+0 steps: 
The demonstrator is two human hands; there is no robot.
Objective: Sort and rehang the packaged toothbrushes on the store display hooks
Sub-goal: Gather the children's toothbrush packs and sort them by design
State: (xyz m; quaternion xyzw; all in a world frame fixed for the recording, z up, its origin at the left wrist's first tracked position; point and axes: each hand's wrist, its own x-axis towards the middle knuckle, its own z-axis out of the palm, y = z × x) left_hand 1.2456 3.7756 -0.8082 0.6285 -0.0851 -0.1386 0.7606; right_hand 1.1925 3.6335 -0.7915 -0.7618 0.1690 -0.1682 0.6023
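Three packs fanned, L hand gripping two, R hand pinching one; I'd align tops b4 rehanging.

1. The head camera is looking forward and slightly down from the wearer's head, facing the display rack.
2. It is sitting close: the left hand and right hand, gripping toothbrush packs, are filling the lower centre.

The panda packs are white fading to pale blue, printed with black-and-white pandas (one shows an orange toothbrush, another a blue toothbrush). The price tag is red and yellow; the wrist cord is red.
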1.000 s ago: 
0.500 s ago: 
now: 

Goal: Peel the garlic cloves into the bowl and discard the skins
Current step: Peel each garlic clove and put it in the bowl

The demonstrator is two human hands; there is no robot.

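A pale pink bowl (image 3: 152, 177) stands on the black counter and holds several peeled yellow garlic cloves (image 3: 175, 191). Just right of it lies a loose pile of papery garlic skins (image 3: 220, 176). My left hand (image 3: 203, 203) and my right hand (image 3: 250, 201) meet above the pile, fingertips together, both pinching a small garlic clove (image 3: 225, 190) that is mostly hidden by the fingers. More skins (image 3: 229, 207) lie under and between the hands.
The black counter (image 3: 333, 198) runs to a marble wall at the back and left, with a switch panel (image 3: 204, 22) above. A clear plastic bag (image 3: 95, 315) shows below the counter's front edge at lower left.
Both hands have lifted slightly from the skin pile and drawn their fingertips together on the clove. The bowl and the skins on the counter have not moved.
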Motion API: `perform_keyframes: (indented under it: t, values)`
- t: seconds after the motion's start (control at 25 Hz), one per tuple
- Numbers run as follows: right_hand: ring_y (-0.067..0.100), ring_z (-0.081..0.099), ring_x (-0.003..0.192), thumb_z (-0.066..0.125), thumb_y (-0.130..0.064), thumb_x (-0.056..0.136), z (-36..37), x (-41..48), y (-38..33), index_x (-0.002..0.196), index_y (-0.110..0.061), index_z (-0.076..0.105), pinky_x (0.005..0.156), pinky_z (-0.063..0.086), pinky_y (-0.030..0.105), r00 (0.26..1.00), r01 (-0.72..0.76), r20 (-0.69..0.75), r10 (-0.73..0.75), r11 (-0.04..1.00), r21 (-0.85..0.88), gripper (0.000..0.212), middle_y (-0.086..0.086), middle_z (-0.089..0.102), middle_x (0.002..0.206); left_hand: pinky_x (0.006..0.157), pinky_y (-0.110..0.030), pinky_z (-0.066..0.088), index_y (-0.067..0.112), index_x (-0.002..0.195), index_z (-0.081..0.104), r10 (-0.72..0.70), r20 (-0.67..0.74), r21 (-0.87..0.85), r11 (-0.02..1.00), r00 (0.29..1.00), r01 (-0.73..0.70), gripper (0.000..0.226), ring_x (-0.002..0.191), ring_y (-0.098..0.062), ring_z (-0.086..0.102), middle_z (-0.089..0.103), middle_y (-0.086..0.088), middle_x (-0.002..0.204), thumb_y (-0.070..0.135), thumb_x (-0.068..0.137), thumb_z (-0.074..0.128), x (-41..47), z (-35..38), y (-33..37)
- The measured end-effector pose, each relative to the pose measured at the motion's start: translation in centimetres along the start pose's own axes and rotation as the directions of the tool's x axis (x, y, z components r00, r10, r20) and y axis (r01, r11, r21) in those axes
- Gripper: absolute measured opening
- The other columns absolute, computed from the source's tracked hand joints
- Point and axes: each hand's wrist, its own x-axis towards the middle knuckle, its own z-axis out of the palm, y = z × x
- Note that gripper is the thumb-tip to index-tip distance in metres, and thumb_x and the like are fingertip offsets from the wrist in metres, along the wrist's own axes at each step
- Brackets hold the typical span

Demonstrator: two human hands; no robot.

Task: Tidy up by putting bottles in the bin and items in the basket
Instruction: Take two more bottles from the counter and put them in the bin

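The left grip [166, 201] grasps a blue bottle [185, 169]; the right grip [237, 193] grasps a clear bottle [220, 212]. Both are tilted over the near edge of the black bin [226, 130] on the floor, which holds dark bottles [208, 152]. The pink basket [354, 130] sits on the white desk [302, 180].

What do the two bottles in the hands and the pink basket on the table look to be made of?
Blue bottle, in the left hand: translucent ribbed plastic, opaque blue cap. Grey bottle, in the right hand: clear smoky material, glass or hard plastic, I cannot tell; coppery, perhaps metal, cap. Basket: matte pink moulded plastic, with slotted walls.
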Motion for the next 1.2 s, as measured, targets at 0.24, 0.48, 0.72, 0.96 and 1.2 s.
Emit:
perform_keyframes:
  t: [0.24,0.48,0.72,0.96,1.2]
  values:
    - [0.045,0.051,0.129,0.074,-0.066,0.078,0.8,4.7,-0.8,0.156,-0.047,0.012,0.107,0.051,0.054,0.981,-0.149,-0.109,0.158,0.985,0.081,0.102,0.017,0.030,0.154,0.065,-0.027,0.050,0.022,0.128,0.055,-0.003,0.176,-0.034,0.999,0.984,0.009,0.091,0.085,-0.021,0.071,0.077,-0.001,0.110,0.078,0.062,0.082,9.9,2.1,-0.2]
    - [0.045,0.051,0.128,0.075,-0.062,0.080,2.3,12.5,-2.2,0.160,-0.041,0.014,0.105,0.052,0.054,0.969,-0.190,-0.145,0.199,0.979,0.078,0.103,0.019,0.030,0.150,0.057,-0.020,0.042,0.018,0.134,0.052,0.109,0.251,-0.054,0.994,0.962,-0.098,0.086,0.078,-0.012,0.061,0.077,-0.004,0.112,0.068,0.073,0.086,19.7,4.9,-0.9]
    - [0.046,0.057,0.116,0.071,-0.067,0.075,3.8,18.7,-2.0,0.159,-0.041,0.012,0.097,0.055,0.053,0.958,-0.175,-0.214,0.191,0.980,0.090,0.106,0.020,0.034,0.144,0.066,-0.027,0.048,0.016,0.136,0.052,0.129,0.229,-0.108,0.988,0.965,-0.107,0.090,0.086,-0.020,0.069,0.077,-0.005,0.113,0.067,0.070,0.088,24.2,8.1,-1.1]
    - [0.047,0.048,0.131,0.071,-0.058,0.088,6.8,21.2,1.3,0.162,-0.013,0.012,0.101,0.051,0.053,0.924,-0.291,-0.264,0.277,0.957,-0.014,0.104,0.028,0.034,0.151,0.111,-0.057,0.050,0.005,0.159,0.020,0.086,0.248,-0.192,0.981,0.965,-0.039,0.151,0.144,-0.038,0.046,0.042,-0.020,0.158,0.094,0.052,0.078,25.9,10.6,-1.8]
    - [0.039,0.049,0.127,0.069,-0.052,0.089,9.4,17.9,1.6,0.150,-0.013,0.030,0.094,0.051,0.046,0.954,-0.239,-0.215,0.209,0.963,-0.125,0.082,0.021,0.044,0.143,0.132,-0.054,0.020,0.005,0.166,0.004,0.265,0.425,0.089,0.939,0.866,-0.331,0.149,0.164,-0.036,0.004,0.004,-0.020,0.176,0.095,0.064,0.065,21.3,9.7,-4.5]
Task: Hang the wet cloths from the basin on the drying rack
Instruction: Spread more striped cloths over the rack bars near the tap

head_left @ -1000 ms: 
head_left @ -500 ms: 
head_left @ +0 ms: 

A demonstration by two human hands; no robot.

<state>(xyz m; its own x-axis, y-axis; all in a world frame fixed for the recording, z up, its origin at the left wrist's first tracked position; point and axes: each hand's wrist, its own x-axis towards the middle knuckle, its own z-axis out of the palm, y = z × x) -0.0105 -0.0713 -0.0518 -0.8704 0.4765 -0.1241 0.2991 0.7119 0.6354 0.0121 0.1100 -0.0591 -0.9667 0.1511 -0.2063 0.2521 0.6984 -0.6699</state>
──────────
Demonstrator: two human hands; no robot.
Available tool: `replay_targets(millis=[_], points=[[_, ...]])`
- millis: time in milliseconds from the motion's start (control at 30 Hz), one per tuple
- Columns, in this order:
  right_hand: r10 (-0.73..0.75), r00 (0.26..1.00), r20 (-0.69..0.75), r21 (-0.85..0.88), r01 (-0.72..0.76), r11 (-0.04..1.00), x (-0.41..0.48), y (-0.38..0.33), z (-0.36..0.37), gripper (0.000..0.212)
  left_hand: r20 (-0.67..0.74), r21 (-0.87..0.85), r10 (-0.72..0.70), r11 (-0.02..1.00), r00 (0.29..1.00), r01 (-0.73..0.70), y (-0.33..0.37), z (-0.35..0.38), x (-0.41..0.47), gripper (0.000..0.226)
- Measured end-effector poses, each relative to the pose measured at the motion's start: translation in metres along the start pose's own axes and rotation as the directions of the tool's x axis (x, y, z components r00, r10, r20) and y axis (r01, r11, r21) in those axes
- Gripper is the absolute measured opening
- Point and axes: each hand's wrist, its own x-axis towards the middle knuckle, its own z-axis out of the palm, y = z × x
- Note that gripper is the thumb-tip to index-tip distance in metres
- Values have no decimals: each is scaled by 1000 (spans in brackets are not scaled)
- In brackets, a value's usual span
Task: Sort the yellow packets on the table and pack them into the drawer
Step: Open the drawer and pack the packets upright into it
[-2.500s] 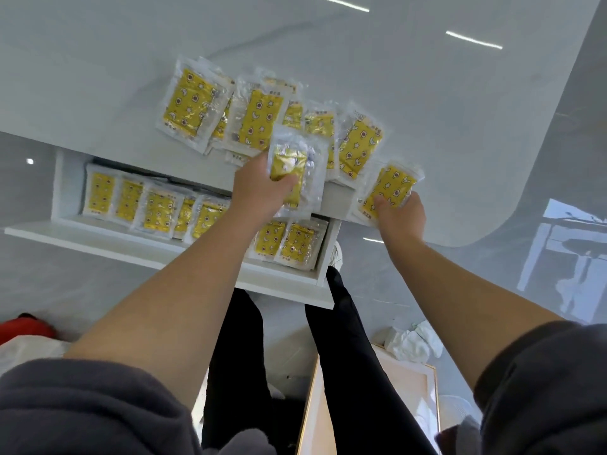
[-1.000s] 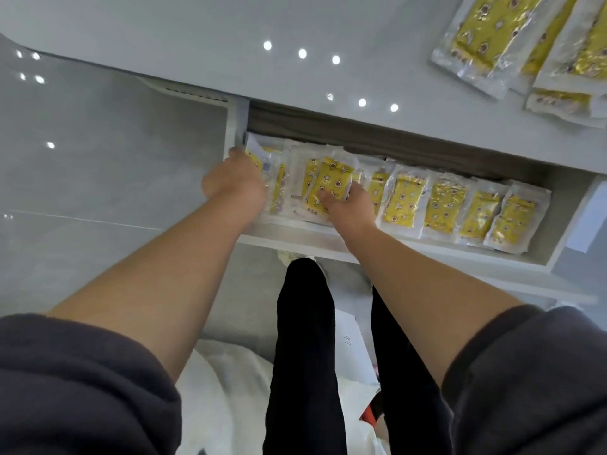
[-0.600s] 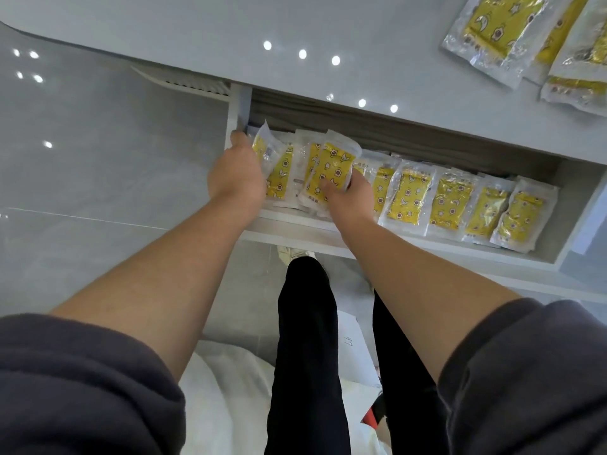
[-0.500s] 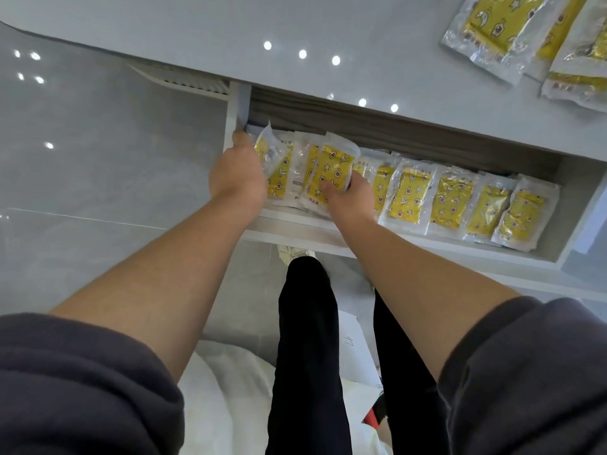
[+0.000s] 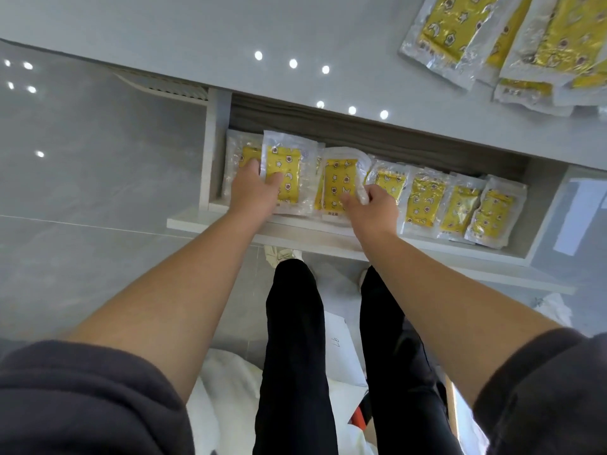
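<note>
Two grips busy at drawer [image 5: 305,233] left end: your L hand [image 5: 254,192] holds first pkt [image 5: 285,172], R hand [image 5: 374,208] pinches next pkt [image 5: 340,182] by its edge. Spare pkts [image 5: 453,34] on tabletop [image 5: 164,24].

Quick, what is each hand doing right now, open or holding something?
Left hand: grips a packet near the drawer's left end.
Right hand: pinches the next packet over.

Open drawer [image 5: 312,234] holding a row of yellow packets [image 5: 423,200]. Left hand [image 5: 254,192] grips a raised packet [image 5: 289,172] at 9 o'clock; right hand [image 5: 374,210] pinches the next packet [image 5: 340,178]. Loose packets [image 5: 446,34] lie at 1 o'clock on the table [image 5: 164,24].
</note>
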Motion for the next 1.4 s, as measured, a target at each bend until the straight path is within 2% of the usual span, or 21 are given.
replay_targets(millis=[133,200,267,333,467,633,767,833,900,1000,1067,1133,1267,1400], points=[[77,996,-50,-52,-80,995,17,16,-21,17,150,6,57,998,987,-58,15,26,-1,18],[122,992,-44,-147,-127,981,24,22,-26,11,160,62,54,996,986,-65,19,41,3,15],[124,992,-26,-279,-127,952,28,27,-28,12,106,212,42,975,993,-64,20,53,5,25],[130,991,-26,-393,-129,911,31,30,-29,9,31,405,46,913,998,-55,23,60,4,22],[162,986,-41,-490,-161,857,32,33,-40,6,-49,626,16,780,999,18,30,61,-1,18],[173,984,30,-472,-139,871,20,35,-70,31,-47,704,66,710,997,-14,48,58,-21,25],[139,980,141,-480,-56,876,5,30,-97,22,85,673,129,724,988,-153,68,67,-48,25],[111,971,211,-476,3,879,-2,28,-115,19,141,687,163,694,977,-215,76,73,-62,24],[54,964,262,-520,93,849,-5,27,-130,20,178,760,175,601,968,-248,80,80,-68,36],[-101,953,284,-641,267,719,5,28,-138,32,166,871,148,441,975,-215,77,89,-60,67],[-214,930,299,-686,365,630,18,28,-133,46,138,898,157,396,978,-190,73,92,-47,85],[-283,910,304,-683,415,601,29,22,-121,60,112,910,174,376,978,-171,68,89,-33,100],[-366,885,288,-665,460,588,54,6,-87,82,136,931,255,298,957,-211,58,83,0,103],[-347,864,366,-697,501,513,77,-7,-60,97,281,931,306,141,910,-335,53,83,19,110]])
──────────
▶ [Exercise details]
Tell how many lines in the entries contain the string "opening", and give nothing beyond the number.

▶ [Final answer]
2